How to complete this task: Write the listing below out again word for word, without a single picture.

# # # #

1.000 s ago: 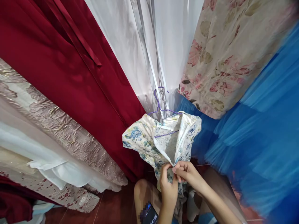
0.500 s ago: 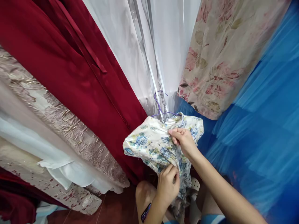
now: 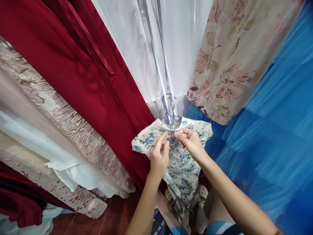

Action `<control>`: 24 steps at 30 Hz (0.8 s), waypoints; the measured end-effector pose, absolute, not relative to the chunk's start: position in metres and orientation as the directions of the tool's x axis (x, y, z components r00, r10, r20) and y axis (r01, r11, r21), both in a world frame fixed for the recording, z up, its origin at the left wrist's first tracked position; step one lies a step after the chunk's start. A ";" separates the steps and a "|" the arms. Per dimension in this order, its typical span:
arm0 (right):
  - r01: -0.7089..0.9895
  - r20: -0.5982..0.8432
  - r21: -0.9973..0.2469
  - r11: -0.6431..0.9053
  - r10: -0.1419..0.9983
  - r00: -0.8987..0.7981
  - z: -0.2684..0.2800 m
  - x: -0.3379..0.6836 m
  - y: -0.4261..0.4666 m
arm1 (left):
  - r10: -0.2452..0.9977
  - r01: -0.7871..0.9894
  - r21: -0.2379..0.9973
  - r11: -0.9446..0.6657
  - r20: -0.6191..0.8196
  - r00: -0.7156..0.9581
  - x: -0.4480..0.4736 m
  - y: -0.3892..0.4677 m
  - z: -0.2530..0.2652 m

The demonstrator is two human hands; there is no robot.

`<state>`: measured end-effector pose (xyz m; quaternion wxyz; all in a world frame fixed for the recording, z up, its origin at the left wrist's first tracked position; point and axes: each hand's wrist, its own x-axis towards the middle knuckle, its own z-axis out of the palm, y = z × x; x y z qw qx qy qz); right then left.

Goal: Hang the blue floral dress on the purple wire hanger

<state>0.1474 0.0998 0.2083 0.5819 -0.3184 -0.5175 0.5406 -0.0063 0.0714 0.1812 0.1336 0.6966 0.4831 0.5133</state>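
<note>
Blue-floral garment (image 3: 183, 171) at lower center of frame, on purple hanger (image 3: 167, 113). Right hand (image 3: 190, 141) pinches its neckline; left hand (image 3: 158, 156), just frame-left, released, index and thumb parted, fabric contact unclear. Red cloth (image 3: 97, 94) left, blue tulle (image 3: 259, 153) right.

We have a narrow gap between our left hand (image 3: 159, 157) and right hand (image 3: 190, 141); red cloth (image 3: 97, 98) walls the left, blue tulle (image 3: 259, 147) the right, and poles (image 3: 158, 70) block the way beyond the hanger (image 3: 167, 113).
</note>
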 end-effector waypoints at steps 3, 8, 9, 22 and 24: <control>-0.222 0.286 -0.943 0.250 0.946 -0.150 0.209 0.152 0.100 | 0.759 0.552 0.597 -0.582 0.643 0.106 -0.002 0.095 0.212; -0.202 0.330 -0.934 0.295 0.929 -0.169 0.204 0.153 0.105 | 0.663 0.587 0.510 -0.629 0.746 0.061 0.010 0.107 0.230; -0.196 0.335 -0.933 0.302 0.927 -0.167 0.201 0.152 0.107 | 0.656 0.589 0.519 -0.619 0.754 0.025 0.011 0.108 0.231; -0.056 0.131 -0.991 0.118 0.914 -0.385 0.138 0.166 0.084 | 0.661 -0.300 0.825 -0.478 0.113 -0.741 -0.120 0.175 0.199; -0.046 0.109 -0.994 0.098 0.905 -0.412 0.130 0.163 0.080 | 0.704 -0.399 0.814 -0.422 0.017 -0.710 -0.129 0.178 0.182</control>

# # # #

Exercise solution:
1.000 s ago: 
0.500 s ago: 
now: 

Action `<control>`: 24 steps at 30 Hz (0.8 s), waypoints; the measured end-effector pose, absolute, not relative to the chunk's start: position in metres and orientation as the directions of the tool's x axis (x, y, z components r00, r10, r20) and y axis (r01, r11, r21), both in a world frame fixed for the recording, z up, its origin at the left wrist's first tracked position; step one lies a step after the chunk's start. A ";" separates the steps and a "|" the arms. Per dimension in this order, its typical span:
arm0 (right):
  - r01: -0.7089..0.9895
  - r20: -0.5982..0.8432
  - r21: -0.9973..0.2469
  - r11: -0.6431..0.9053
  - r10: -0.1419..0.9983
  - r00: -0.8987..0.7981
  - z: -0.2684..0.2800 m
  - x: -0.3379..0.6836 m
  - y: -0.4261..0.4666 m
arm1 (left):
  - r10: -0.2452..0.9977
  - r01: -0.7871..0.9894
  - r21: -0.2379..0.9973
  - r11: -0.9446..0.6657
  - r20: -0.6191..0.8196
  - r00: -0.7156..0.9581
  - x: -0.4480..0.4736 m
  - y: -0.3892..0.4677 m
  - z: -0.2530..0.2652 m

The demonstrator is two human hands; there is no robot.

`<state>`: measured end-effector pose (xyz m; quaternion wxyz; all in a world frame fixed for the recording, z up, its origin at the left wrist's first tracked position; point and axes: each hand's wrist, its own x-axis towards the middle knuckle, its own z-axis out of the palm, y = z × x; x y z qw qx qy qz); right then left.

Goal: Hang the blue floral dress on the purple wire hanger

<state>0.1474 0.0998 0.2083 0.5819 -0.3184 -0.5175 0.5406 -0.0063 0.0714 0.1812 0.1336 0.6966 0.4831 0.5133</state>
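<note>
Blue-floral garment (image 3: 183, 171) at lower center of frame, on purple hanger (image 3: 167, 113). Right hand (image 3: 190, 141) pinches its neckline; left hand (image 3: 158, 156), just frame-left, released, index and thumb parted, fabric contact unclear. Red cloth (image 3: 97, 94) left, blue tulle (image 3: 259, 153) right.

We have a narrow gap between our left hand (image 3: 159, 157) and right hand (image 3: 190, 141); red cloth (image 3: 97, 98) walls the left, blue tulle (image 3: 259, 147) the right, and poles (image 3: 158, 70) block the way beyond the hanger (image 3: 167, 113).
</note>
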 end-effector waypoints at steps 3, 8, 9, 22 and 24: <control>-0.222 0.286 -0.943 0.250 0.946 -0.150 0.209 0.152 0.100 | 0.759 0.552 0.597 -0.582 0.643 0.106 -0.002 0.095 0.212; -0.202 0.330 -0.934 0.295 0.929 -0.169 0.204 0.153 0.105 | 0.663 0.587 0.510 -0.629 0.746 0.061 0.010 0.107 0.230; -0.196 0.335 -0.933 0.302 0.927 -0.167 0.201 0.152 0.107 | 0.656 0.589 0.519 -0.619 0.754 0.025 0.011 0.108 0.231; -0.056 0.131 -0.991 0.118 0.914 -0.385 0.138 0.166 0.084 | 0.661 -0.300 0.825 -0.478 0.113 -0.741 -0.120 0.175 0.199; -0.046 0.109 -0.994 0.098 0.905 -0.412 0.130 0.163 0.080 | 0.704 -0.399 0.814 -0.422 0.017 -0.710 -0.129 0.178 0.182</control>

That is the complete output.